Written By () is a 2009 Hong Kong fantasy drama film co-written, produced, and directed by Wai Ka-Fai, and starring Lau Ching-Wan and Kelly Lin.  Lau plays a lawyer who is killed in an accident, leaving behind his wife, daughter, and son.  He is resurrected as a character in his daughter's novel, where he finds himself a grieving husband who lost his family and his sight during a car accident, living in an alternate reality.  The film premiered at the New York Asian Film Festival in June 2009, and was released theatrically in Hong Kong on 10 July 2009.

Plot
"Lau Ching-Wan plays a lawyer who dies in a car wreck just before answering his daughters question about ghosts, leaving behind his wife, daughter and son.

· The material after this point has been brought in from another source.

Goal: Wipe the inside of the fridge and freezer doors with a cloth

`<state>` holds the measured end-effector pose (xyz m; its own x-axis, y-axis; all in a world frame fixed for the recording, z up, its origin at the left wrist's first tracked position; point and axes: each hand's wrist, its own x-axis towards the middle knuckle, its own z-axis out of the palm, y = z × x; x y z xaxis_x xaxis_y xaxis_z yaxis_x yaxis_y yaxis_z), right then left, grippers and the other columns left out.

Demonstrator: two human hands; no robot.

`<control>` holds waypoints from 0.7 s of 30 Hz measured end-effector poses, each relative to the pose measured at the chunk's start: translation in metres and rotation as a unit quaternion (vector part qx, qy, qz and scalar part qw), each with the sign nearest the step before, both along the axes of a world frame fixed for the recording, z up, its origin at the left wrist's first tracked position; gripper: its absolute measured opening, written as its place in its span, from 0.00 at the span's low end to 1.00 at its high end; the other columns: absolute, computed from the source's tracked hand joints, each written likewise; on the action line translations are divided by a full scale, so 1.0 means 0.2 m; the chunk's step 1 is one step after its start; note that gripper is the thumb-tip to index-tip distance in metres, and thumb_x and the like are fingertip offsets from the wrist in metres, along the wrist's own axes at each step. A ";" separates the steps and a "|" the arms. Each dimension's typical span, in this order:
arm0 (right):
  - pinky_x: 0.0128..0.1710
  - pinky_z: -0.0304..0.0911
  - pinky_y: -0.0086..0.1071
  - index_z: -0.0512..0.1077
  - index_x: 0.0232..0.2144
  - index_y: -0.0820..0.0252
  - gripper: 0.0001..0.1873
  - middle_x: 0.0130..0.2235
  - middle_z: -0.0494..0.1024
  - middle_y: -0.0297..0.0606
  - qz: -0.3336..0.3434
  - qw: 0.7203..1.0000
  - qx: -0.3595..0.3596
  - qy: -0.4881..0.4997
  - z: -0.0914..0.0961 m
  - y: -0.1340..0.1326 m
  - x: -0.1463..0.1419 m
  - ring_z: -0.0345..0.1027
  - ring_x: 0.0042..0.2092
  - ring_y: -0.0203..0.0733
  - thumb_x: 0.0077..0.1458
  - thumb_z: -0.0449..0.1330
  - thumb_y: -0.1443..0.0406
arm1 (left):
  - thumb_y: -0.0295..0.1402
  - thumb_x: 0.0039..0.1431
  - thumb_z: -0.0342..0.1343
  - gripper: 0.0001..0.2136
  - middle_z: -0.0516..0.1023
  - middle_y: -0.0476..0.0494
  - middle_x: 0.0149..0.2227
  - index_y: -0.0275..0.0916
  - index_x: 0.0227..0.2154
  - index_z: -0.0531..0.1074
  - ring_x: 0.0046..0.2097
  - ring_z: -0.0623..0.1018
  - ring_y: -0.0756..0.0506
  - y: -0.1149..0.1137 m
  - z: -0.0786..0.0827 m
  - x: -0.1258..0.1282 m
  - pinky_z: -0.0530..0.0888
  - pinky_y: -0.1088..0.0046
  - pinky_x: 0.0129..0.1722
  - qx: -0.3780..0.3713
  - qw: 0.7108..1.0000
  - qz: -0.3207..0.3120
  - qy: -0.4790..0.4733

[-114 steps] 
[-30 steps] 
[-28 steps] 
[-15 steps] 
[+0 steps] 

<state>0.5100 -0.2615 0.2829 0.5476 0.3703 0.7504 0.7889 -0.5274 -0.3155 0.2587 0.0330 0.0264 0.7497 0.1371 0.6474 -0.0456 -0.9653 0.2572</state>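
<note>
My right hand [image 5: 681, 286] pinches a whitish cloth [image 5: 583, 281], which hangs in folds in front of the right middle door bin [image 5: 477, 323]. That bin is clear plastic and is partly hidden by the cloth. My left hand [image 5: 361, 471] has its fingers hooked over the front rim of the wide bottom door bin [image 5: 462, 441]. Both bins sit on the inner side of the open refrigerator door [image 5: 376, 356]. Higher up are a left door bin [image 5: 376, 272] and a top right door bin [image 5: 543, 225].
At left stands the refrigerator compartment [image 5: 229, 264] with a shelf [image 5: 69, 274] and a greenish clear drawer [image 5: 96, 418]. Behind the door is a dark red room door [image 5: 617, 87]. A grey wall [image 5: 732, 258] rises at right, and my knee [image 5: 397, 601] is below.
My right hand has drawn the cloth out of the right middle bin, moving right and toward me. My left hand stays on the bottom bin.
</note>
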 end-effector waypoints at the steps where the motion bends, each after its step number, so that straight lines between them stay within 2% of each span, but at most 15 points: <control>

To console herself, his daughter (blind from the crash) writes a novel where she, her mother and brother have died in a car wreck but her father(but blind) has survived. To her surprise, the character of her father in her book decides that HE needs to write a novel to console himself and in his novel he has died but his wife and daughter have lived...and on and on in an endlessly recursive loop, as wounded characters desperately apply fiction to try and dull the sharp edges of their grief."

Cast
 Lau Ching-Wan as Tony 
 Kelly Lin as Mandy 
 Mia Yam as Melody 
 Yeung Shuk Man as Maid  
 Bonnie Wong as a Ghost Whisperer 
 Jo Kuk as Meng Por

Production
To prepare for his role as a blind man, Lau Ching-Wan studied braille, a method that is widely used by blind people to read and write. He joked that now with his eyes open he did not understand a single word in braille, but when he closed his eyes to touch it he could read it smoothly. Even after filming, Lau still felt attached to his character, and often engaged in mood swings.

Release
Written By made its world premiere as an "Opening film" at the New York Asian Film Festival in June 2009. The film was later released theatrically in Hong Kong on 10 July 2009. Director Wai Ka-Fai attended the premiere.  Lau Ching-Wan was originally set appear at the festival, but decided to stay in Hong Kong due to the 2009 flu pandemic.

Awards and nominations
16th Hong Kong Film Critics Society Award
 Won: Best Screenplay (Wai Ka Fai and Au Kin Yee)
 Film of Merit

4th Asian Film Awards
 Nominated: Best Screenwriter (Wai Ka Fai and Au Kin Yee)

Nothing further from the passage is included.